RECORDS PROVIDED:
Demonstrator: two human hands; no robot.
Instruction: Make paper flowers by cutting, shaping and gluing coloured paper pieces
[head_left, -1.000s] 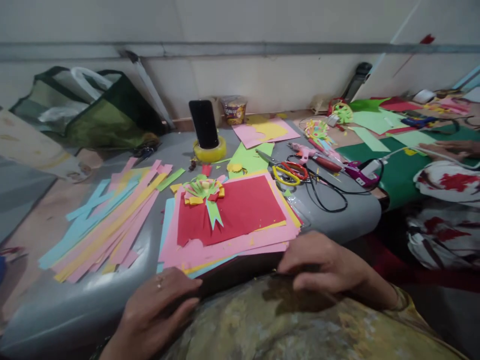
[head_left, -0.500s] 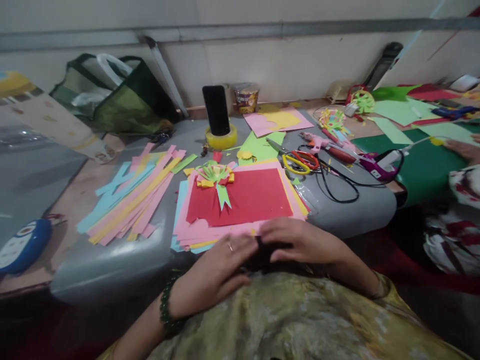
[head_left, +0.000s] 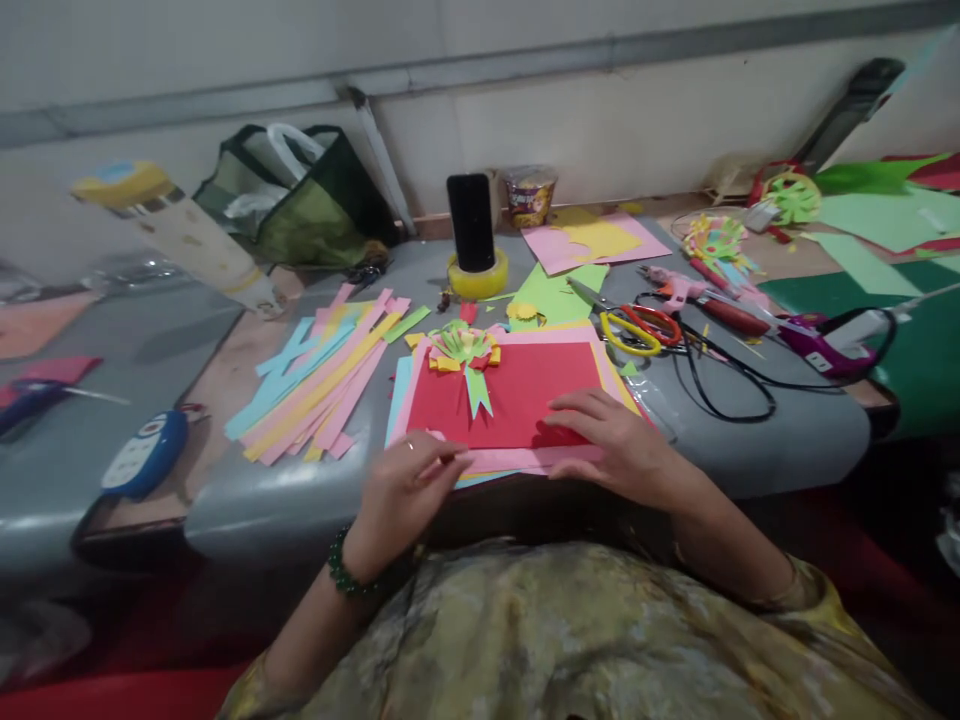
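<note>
A red sheet of paper [head_left: 525,390] tops a stack of pink, yellow and blue paper [head_left: 525,460] at the table's front edge. On its upper left lies a layered paper flower [head_left: 463,345] with a forked green and light-blue ribbon tail [head_left: 478,393]. At the stack's front left edge is my left hand [head_left: 412,490], its thumb and fingers pinched together; whatever may be between them is hidden. My right hand [head_left: 619,445] rests over the sheet's front right part, fingers stretched and apart, thumb near the pink edge, gripping nothing.
Coloured paper strips [head_left: 330,385] lie left of the stack. Scissors [head_left: 630,330], pliers [head_left: 720,300] and a purple glue gun [head_left: 825,345] with a black cord lie to the right. Behind stand a phone [head_left: 472,222] on a tape roll [head_left: 478,275], a cup [head_left: 529,198] and a green bag [head_left: 300,200].
My hands have moved apart and forward from the table edge onto the paper stack: the left to its front left edge, the right onto the red sheet. The view has turned leftward.
</note>
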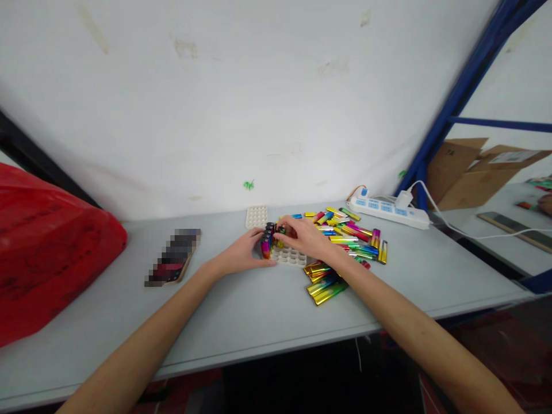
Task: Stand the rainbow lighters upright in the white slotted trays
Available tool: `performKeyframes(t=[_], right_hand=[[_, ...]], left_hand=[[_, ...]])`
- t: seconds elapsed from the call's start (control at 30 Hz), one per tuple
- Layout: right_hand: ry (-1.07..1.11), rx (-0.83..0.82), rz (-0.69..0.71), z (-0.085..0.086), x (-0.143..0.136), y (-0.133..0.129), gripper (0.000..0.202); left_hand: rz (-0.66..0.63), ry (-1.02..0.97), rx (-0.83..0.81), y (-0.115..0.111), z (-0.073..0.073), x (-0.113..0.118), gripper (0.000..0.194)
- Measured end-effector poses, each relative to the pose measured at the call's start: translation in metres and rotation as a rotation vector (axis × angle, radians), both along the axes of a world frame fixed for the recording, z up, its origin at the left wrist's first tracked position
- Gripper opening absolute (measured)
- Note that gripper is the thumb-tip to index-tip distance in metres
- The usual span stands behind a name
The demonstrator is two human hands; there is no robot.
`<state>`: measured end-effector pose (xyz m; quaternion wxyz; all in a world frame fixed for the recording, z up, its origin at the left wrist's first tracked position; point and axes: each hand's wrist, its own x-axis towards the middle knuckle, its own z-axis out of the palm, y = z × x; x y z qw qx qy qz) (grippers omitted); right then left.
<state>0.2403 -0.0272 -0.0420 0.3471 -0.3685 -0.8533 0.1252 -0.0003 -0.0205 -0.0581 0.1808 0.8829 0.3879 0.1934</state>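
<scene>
A small white tray (292,257) with a grid of holes lies on the table, and several shiny multicoloured lighters (266,244) with black tops stand upright along its left side. My left hand (244,253) is curved round that left side, its thumb along the near edge of the tray and its fingers beside the lighters. Over the tray, my right hand (304,236) has its fingers closed on a lighter (281,231) with a dark top. The fingers partly hide that lighter.
Many loose metallic lighters (345,236) are heaped right of the tray, some under my right forearm. A second white tray (257,217) lies near the wall. A phone (175,259) and red bag (56,253) are left; a power strip (388,211) and cardboard box (474,175) are right.
</scene>
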Motion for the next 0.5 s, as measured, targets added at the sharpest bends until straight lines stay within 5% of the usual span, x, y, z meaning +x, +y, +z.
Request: performKeyframes(t=[0.5], right_hand=[[-0.134, 0.119, 0.003, 0.0022, 0.0028, 0.0018, 0.021]], left_hand=[[-0.002, -0.004, 0.002, 0.001, -0.0006, 0.0, 0.086]])
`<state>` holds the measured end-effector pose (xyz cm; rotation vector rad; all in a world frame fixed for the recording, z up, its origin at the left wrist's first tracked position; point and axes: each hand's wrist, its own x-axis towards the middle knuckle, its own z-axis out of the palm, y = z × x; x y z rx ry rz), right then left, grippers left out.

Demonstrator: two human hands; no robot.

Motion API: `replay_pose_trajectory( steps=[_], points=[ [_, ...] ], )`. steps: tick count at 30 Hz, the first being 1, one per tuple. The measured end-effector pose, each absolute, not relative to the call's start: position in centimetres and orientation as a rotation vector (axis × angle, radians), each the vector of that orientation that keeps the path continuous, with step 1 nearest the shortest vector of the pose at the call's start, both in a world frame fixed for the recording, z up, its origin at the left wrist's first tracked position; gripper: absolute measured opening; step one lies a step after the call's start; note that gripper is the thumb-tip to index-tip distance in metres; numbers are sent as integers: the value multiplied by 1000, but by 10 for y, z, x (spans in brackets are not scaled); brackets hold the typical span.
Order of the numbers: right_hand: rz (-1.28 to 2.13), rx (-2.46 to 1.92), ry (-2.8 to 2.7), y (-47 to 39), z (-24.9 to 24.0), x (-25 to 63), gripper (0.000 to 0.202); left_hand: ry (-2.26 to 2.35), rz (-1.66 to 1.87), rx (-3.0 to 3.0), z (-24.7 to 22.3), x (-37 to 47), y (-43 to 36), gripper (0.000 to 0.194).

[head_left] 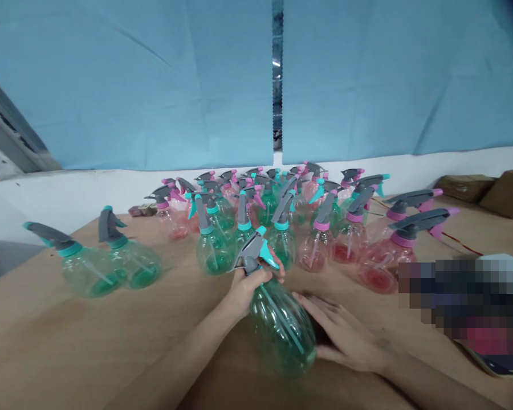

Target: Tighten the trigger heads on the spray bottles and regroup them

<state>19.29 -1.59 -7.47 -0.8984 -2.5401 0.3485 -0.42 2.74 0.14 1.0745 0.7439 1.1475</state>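
A green see-through spray bottle (282, 330) with a grey and turquoise trigger head tilts toward me, its base low and to the right. Around its neck, just under the spray head, my left hand (250, 285) is closed. My right hand (346, 333) is at the bottle's right side, with fingers stretched and apart and the fingertips at or very near the wall. Whether they press on it I cannot tell. Inside the bottle a pale dip tube shows. Just beyond stand more spray bottles, among them a green one (216, 250) and a pink one (314, 250).
Several green and pink spray bottles crowd the wooden table (89, 341) toward the wall. Two green ones (139, 265) stand apart at left. Cardboard boxes (511, 193) sit at back right. A blurred-out patch and a phone-like dark object (491, 364) are at right. Blue sheeting (154, 85) hangs behind.
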Motion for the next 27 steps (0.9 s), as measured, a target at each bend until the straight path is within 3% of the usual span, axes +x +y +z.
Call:
replay_pose_trajectory(
  steps=[9, 20, 27],
  points=[
    [378, -923, -2529, -15, -76, 193, 85, 675, 1208, 1075, 2, -1, 33, 41],
    [425, -896, -2541, -15, -73, 193, 86, 797, 1135, 1048, 2, -3, 28, 17],
    [406, -905, -2545, -15, -76, 192, 88, 675, 1123, 1087, 4, -1, 28, 40]
  ],
)
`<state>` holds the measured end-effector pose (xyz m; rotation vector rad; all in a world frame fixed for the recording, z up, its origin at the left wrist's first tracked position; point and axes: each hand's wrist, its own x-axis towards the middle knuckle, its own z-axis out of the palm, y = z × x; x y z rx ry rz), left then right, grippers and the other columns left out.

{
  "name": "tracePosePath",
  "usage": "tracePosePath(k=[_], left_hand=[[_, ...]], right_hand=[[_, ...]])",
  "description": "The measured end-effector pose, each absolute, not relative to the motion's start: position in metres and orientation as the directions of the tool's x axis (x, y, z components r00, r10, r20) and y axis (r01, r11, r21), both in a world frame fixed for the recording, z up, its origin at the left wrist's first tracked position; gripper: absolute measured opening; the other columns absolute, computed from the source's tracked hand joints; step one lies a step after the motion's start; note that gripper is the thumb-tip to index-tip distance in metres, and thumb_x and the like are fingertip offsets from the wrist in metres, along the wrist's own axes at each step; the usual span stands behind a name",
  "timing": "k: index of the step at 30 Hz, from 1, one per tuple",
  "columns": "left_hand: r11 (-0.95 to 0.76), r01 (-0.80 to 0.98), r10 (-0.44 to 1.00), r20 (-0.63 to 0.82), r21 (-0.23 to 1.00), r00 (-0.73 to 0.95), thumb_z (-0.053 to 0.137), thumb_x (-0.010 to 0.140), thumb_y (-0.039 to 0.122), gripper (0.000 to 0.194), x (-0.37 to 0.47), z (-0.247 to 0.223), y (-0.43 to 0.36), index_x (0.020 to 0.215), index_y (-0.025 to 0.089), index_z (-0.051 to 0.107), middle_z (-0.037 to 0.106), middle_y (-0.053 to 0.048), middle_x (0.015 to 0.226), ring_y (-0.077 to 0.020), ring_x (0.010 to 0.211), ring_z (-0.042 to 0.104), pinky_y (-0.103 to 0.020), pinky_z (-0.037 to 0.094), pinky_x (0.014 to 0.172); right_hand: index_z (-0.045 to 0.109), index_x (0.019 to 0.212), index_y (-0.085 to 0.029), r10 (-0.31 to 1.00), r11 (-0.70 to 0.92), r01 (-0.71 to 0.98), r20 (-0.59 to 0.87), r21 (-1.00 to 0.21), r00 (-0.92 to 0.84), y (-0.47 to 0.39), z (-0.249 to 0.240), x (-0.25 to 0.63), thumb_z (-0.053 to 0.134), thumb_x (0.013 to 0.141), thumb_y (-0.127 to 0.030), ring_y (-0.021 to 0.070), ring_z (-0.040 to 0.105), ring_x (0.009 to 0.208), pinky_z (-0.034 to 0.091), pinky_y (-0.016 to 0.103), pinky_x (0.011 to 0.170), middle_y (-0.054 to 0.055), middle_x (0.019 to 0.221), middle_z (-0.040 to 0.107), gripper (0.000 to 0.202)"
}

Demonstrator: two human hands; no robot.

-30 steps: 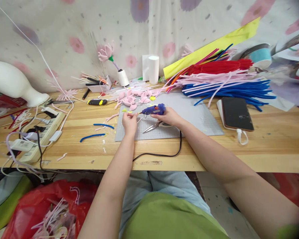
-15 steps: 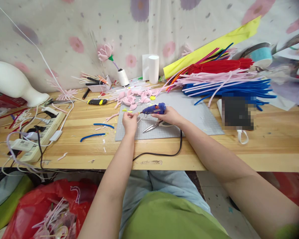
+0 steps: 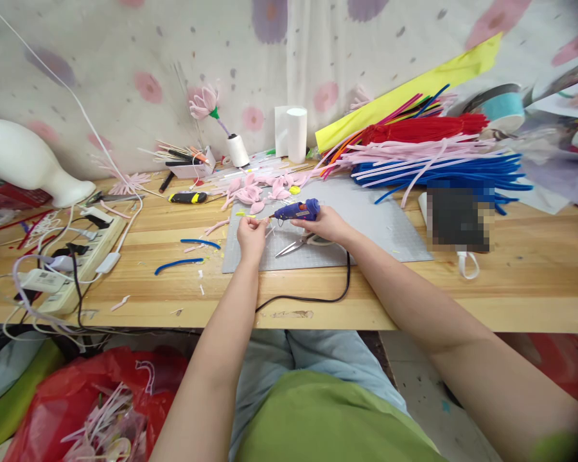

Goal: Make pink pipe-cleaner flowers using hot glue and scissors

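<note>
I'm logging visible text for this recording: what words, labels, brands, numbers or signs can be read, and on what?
None can be read.
Blue glue gun in the right hand: small label, too small to read.
White adapter at the power strip: printed patch, too small and blurred to read.
Cutting mat: faint grid, no numbers legible.

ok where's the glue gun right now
Near the middle of the head view: the right hand holds the blue glue gun over the grey mat, its nozzle close to the left hand.
</note>
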<state>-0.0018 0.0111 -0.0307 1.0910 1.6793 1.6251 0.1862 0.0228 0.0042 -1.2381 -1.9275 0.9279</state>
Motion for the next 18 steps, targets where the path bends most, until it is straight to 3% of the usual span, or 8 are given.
tracePosePath(k=[7,18], left_hand=[[-0.111,0.020,0.876,0.108,0.994,-0.469,0.070,0.057,0.024,0.035,0.000,-0.026,0.009,0.066,0.020,0.037,0.056,0.006,0.057,-0.0091,0.058,0.057,-0.021,0.039,0.060],[-0.091,-0.055,0.877,0.054,0.994,-0.477,0.071,0.057,0.017,0.041,0.000,-0.020,0.008,0.071,0.022,0.033,0.060,0.006,0.062,-0.0125,0.067,0.064,-0.026,0.044,0.071]], right_hand=[[0.068,0.092,-0.017,0.953,0.273,0.463,0.170,-0.843,-0.253,0.025,0.005,0.187,0.063,0.069,-0.050,0.0175,0.060,0.073,0.047,0.031,0.071,0.004,0.078,0.068,0.040],[0.067,0.080,-0.017,0.978,0.206,0.465,0.170,-0.861,-0.118,0.027,0.007,0.195,0.062,0.067,-0.055,0.0217,0.062,0.075,0.047,0.033,0.071,0.005,0.066,0.065,0.040]])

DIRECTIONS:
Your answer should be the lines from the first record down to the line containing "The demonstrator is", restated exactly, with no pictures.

COMPLETED TASK:
Demonstrator: two human hands; no robot.
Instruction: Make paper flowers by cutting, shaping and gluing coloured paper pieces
[head_left, -1.000s] 
[head_left, -0.500s] 
[head_left, +0.000s] 
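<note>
A red sheet of paper [head_left: 525,390] tops a stack of pink, yellow and blue paper [head_left: 525,460] at the table's front edge. On its upper left lies a layered paper flower [head_left: 463,345] with a forked green and light-blue ribbon tail [head_left: 478,393]. At the stack's front left edge is my left hand [head_left: 412,490], its thumb and fingers pinched together; whatever may be between them is hidden. My right hand [head_left: 619,445] rests over the sheet's front right part, fingers stretched and apart, thumb near the pink edge, gripping nothing.
Coloured paper strips [head_left: 330,385] lie left of the stack. Scissors [head_left: 630,330], pliers [head_left: 720,300] and a purple glue gun [head_left: 825,345] with a black cord lie to the right. Behind stand a phone [head_left: 472,222] on a tape roll [head_left: 478,275], a cup [head_left: 529,198] and a green bag [head_left: 300,200].
My hands have moved apart and forward from the table edge onto the paper stack: the left to its front left edge, the right onto the red sheet. The view has turned leftward.
</note>
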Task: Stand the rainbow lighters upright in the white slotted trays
Available tool: `performKeyframes(t=[_], right_hand=[[_, ...]], left_hand=[[_, ...]])`
- t: seconds elapsed from the call's start (control at 30 Hz), one per tuple
- Layout: right_hand: ry (-1.07..1.11), rx (-0.83..0.82), rz (-0.69..0.71), z (-0.085..0.086), x (-0.143..0.136), y (-0.133..0.129), gripper (0.000..0.202); left_hand: rz (-0.66..0.63), ry (-1.02..0.97), rx (-0.83..0.81), y (-0.115..0.111), z (-0.073..0.073), x (-0.113..0.118), gripper (0.000..0.194)
- Measured end-effector poses, each relative to the pose measured at the call's start: translation in metres and rotation as a rotation vector (axis × angle, radians), both along the axes of a world frame fixed for the recording, z up, its origin at the left wrist's first tracked position
- Gripper opening absolute (measured)
- Note that gripper is the thumb-tip to index-tip distance in metres
- The usual span stands behind a name
The demonstrator is two human hands; there is no robot.

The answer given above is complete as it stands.